Les réseaux transnationaux du crime pharmaceutique bénéficient d’un retour sur investissement colossal : produire ces contrefaçons exige très peu d’installations et les ingrédients, qui ne sont que des substituts bon marché – parfois de la poudre ou du plâtre, – peuvent être obtenus à un prix dérisoire. D’après une étude allemande, 1000$ investis rapporteraient 450 000$ aux criminels. Ce trafic serait ainsi plus lucratif que le trafic d’héroïne qui ne générerait que 20 000$ de retour sur l’investissement pour la même somme investie…
Dans les pays développés, l’opinion publique, convaincue que tout médicament disponible est nécessairement authentique, est peu sensibilisée à ce risque. Les professionnels de santé ne sont pas non plus suffisamment informés de la nécessité d’une vigilance constante sur l’origine et la qualité des médicaments.
Désorganisés, les Etats sont ainsi désarmés. Les dispositifs répressifs sont lacunaires: rares sont les pays à avoir adopté des législations réprimant la contrefaçon pharmaceutique. L’absence de coopération interministérielle (entre les autorités sanitaires, la police, la douane et la justice), à l’échelle nationale comme internationale, permet aux contrefacteurs d’échapper à la répression.
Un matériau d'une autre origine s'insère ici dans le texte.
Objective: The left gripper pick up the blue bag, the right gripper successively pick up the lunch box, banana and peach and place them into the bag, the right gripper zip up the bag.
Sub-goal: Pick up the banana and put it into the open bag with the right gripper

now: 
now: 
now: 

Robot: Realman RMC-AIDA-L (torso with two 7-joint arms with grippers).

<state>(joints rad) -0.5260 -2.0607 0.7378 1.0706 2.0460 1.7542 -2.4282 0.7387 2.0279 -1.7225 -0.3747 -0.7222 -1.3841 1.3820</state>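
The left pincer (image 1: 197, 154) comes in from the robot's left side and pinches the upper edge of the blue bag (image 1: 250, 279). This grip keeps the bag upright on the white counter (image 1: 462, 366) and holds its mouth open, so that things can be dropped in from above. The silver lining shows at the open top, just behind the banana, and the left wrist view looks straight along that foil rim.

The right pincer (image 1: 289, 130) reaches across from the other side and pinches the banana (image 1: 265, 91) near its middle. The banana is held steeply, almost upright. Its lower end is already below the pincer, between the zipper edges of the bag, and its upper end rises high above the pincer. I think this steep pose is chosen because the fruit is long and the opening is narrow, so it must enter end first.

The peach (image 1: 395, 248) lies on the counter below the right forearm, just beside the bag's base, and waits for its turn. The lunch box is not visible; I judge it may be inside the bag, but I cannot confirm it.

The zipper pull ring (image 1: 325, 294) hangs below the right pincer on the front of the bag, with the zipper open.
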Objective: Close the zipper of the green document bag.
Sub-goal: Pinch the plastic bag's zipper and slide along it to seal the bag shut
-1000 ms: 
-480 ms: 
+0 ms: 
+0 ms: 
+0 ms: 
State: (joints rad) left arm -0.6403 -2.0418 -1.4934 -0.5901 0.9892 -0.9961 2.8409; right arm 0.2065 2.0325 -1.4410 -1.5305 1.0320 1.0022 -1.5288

A défi transnational, réponse multilatérale. Malheureusement, les efforts nationaux et internationaux se sont souvent avérés à la fois lents et partiels. Depuis 2006, le dispositif IMPACT, engagé par l’OMS et Interpol, a permis de mener des opérations d’une grande efficacité, mais avant tout régionales. Lors de l’opération Storm, 16 millions de comprimés ont été saisis en Asie du Sud-Est. L’opération Pangea, en octobre 2010, a permis trois initiatives dans 44 pays d’Europe (dont la France), du Moyen-Orient, d’Asie et des Amériques, visant tout particulièrement le commerce de contrefaçons sur Internet. Elle a malheureusement exigé quatre longues années de maturation. De son côté, la commission européenne a voté le « paquet pharmaceutique » en décembre 2008 : 34 millions de comprimés contrefaits ont pu être saisis aux frontières du seul territoire communautaire. Cela ne suffit pas.
Il est impératif de donner un nouvel élan au processus IMPACT, sans attendre six ou dix ans, pour engager des actions fortes de sensibilisation auprès de l’opinion publique et de répression à l’encontre des criminels. Les rivalités d’intérêts entre nations doivent être surmontées. Davantage d’opérations frontalières et l’instauration de véritables échanges d’information interservices doivent être ordonnées par une mobilisation générale, que l’initiative de la France doit permettre – alors qu’elle démontre aujourd’hui sa détermination dans la promotion internationale du droit des gens.